Is it possible in a state like Colombia to create art that has nothing to do with the social situation in the country? Is it to a certain extent an intellectual and/or ethical obligation for an artist to become politically engaged? Is not the human species per se, in the words of Aristotle, a «zoon politikon»?
From politically engaged art to visual document
Some 25 years ago, Juan Manuel Echavarría asked himself these or very similar questions. And—after having found his answers—he turned away from his activities as a writer in order to apply himself to making pictures, photographs first and then videos and films, too. After all, he was already familiar from literature with metaphors, with the concept of illustrative, figurative, symbolical language. So why not take an immediate and direct approach to pictures in order to achieve a more precise expression and to get closer to the heart of the matter?

In the end of 2004, I opened the major exhibition «Cantos Cuentos Colombianos» in Zürich. To me, as to many of the visitors, one of the most important exhibits was Juan Manuel’s video work «Bocas de ceniza» / «Mouths of ash» (2003/04): people who had personally witnessed wartime atrocities and massacres sing simple songs of their own composition, in which they describe and try to come to terms with their experiences, seeking catharsis. Rarely has there been a more haunting, authentic, sincere, and devastating document on this issue. With this work, Juan Manuel Echavarría pioneered new ground at the time. It was his farewell to the privatizing of the «visual artist» who announced his own ideas on violence and war and projected them in his art: It was his departure for reality. Of course without neglecting aesthetic aspects, Juan Manuel, to a degree, crossed to the other side and gave a voice to those who were usually not heard, for they have far more to say than the others who had not been directly and personally involved. In this way, Juan Manuel switched from being a politically engaged artist into a social and public realm that primarily regarded the pictorial material in terms of documents. From then on, document and art start to merge in his production.
La guerra que no hemos visto (The war we have not seen)
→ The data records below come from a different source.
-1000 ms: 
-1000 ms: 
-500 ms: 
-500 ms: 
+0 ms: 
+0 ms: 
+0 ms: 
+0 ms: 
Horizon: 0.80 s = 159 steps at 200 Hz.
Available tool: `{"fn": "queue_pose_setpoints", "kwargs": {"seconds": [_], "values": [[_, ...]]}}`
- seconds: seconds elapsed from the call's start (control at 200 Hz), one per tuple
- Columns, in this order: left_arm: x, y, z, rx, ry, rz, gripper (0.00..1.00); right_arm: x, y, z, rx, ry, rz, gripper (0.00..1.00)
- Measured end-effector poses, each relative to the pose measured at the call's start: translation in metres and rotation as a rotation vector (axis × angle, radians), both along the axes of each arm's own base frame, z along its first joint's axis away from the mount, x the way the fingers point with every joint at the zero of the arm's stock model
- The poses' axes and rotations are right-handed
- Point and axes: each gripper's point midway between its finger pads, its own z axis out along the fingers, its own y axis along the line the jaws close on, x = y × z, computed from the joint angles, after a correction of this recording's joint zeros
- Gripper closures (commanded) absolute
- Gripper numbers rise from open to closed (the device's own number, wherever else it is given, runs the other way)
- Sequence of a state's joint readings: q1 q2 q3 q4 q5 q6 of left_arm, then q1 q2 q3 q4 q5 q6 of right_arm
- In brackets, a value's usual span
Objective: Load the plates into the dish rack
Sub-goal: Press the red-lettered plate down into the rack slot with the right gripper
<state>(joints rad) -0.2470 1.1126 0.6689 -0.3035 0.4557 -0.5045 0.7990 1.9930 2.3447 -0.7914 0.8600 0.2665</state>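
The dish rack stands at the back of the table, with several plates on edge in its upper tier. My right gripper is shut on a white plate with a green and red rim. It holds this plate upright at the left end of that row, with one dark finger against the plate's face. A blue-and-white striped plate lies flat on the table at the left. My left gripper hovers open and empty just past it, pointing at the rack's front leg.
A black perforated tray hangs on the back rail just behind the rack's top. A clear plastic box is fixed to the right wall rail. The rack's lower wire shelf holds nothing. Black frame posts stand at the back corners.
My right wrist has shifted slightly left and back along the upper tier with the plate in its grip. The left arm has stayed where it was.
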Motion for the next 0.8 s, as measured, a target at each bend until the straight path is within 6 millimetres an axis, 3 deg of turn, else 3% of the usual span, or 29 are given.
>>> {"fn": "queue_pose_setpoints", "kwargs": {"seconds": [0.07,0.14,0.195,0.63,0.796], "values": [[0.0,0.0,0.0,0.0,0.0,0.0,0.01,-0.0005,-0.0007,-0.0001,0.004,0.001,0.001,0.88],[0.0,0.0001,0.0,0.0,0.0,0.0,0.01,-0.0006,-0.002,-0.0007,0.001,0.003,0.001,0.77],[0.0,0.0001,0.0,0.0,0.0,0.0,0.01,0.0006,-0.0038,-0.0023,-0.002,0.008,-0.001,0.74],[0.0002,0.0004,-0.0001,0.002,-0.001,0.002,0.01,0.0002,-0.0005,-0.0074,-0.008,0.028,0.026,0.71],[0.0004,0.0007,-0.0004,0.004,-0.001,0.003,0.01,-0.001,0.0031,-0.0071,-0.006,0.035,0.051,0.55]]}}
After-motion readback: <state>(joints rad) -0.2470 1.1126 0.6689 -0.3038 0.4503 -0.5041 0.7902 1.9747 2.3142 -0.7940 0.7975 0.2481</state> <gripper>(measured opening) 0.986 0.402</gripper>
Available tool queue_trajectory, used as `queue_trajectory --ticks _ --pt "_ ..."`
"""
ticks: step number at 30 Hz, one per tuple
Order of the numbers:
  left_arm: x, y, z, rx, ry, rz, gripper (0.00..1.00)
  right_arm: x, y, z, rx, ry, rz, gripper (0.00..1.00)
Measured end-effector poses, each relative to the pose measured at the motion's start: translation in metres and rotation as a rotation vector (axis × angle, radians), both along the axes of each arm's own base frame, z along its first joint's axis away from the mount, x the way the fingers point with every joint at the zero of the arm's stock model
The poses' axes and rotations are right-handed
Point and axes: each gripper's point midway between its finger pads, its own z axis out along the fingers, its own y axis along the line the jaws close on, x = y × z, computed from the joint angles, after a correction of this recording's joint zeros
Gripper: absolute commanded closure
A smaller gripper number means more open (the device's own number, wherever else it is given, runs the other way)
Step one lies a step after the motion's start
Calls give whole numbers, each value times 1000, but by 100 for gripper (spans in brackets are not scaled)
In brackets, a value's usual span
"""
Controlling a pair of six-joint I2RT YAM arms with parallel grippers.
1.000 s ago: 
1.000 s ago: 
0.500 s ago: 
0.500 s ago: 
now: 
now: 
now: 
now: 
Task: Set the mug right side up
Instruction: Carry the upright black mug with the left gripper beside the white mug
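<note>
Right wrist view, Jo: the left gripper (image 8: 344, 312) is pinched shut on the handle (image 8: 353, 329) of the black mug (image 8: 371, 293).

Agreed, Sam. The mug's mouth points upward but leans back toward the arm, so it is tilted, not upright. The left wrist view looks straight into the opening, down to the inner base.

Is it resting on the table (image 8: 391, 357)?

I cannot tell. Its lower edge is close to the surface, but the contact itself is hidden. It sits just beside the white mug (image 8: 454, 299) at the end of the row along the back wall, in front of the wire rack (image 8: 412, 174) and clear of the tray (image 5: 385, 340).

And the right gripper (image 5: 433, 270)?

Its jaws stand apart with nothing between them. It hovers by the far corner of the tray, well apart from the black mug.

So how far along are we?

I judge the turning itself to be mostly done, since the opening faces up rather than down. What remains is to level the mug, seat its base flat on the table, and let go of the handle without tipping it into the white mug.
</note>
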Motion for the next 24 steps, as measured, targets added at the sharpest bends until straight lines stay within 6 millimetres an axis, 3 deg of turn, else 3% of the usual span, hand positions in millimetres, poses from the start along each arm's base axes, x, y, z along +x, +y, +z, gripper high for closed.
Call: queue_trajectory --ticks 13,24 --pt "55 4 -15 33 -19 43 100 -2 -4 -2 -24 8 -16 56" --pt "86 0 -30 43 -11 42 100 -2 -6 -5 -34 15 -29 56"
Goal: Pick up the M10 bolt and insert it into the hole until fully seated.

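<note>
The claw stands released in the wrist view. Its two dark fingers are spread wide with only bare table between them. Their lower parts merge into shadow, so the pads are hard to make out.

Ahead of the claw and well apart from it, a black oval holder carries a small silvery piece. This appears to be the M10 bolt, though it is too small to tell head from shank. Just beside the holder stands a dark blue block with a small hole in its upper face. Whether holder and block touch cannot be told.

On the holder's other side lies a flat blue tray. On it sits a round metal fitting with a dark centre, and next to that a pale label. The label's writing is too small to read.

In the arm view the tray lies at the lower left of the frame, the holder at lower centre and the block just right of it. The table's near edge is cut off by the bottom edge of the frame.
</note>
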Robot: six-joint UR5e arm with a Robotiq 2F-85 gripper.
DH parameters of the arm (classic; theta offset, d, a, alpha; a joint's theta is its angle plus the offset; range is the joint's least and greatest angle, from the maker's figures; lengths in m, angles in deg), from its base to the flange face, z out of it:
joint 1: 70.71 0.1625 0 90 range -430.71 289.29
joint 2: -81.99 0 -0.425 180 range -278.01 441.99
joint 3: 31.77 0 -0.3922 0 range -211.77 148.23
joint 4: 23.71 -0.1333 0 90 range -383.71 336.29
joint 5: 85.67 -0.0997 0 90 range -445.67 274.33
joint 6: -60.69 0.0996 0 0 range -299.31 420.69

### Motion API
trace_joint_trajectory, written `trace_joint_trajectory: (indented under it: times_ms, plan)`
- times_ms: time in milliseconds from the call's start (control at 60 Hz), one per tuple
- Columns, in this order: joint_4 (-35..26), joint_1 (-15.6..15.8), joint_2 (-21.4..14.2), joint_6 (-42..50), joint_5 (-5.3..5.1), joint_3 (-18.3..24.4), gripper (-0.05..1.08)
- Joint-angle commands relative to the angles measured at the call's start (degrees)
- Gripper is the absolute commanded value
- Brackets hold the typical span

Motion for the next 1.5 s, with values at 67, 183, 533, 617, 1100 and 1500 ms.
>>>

Soon afterwards, in 2006, Juan Manuel established the Fundación Puntos de encuentro (Meeting Points). Among its important educational and social programs, the painting workshops with ex-combatants held in the years 2007 to 2009 particularly stand out. Juan Manuel Echavarria and his coworker Fernando Grisales invited former members of FARC and ELN, so-called terrorist groups, that is, as well as former paramilitaries of AUC, outcasts, that is, and also regular soldiers of the Colombian army, to capture their wartime experiences in pictures and narrate them. In the political and social situation at that time, this came close to a revolutionary act. Nearly 500 pictures evolved as documents of the Colombian conflict with all its horrors and traumas; and they subsequently attracted much attention at exhibitions in many cities in Colombia. At the book fair in Bogotá in 2019, I attended a discussion where both an ex-FARC and an ex-AUC member were on the panel. This is a huge step toward humanitarian normality, which, unfortunately, is again being massively challenged by current Colombian politics.
Of course there remains the general question of who is the victim and who the victimizer. The boundaries are fluid, for the victimizers are frequently victims as well. Restorative justice, an approach to criminal justice focusing on the rehabilitation of offenders through reconciliation with victims and the community and meanwhile being practiced in Colombia, has an essential role in this context.
Speaking the unspeakable

Juan Manuel Echavarría’s art treads softly, but makes a strong impact. In «Requiem NN», he succinctly narrates about the inhabitants of the town Puerto Berrio on the Rio Magdalena fishing corpses out of the river, burying, adopting and worshipping them, and subsequently asking them for favors. His deeply moving and highly poetic photographs in «Silencios» show former classroom blackboards in decaying school buildings that fell prey to the turmoils of war somewhere in the Colombian jungle. And, using drones, he produces film documentaries of the sites of traumatic war events as depicted in the combatant painting workshops; he then underlays them with the original reports from the former fighters, who vividly recount the witnessed events.
Over time, Juan Manuel Echavarría turned into a realistic artist. He makes the unspeakable and the unspoken accessible, and he almost has us understand it—if only it weren’t so incomprehensible.